Martin Roesch is one of the most successful entrepreneurs ever to build a company based on open source software. Roesch is the author of Snort, which he claims is the "most-widely deployed" intrusion detection software in the world, and the founder of Sourcefire, a network security services provider that uses Snort as the centerpiece of its operations. Last week, the Tech Council of Maryland named Roesch its Commercial IT Executive of the Year.
Roesch says he knew he had created a winning solution when he first released Snort, and wondered how he could translate success in the open source community into commercial business success. "I had an opportunity to do something a little different, so I thought I'd try to start a business around Snort. I had to try to figure out a model that would get people to pay for something that is free."
He decided to create a value-added company that could provide assistance to large companies who wanted to scale the power of Snort. "We took the core technology, we build a lot of value around that, and we sell the stuff to scale it up. Basically, you can download Snort and set it up yourself and put it out there -- it's not too hard with one sensor. But once you scale that up, it gets harder quickly."
Sourcefire provides commercial software addons to Snort, hardware appliances, training, and support. Roesch says its customers are some of the largest companies in the world, including banks.

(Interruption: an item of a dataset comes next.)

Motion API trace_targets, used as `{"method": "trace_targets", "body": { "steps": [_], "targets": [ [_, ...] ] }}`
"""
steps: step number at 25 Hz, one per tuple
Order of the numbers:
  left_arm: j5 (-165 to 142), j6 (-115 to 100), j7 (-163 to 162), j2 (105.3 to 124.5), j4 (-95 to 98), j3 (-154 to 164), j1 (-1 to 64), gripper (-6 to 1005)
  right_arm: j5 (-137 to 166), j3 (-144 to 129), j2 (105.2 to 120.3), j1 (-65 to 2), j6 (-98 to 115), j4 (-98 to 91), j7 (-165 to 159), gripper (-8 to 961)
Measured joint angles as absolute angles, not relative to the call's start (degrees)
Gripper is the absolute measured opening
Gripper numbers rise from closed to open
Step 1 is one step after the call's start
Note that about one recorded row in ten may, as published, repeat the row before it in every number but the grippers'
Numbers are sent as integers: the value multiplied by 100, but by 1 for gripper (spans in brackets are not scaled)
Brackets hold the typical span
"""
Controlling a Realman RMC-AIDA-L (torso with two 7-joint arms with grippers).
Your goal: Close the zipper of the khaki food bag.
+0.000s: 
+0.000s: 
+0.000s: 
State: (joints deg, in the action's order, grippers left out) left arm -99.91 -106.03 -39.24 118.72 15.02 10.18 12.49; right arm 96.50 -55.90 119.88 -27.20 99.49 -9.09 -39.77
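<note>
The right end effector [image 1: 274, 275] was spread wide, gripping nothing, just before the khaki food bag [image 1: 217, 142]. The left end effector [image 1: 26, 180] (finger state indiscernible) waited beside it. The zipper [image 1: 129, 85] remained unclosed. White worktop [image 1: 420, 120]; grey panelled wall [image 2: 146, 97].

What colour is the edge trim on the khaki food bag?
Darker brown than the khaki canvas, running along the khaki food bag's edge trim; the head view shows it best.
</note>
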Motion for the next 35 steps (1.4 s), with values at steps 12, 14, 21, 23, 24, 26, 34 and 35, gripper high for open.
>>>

He says financial institutions are really catching on to the power and security of open source software. "We've been extremely successful in the financial services world. You can try to ban open source software all you want, but if you're buying your infrastructure from Cisco, you're actually employing a lot of Linux. Most security technologies run on top of Linux. You can only ban it so far. Even the people who actually build your equipment are using it."
Roesch says that in the beginning, it was really difficult to get the venture capitalists to sit up and take notice of Sourcefire. "One of the early challenges was getting people to take us seriously. We went out with this hybrid model of open source software and proprietary wrappers that nobody had really done before in the enterprise security market. And nobody took us seriously. I was told time and time again by Silicon Valley what a bad idea our business plan was. The customers took us seriously, though. They were already comfortable with Snort, so they understood how the technology worked and they knew it could be trusted and that it was world-class."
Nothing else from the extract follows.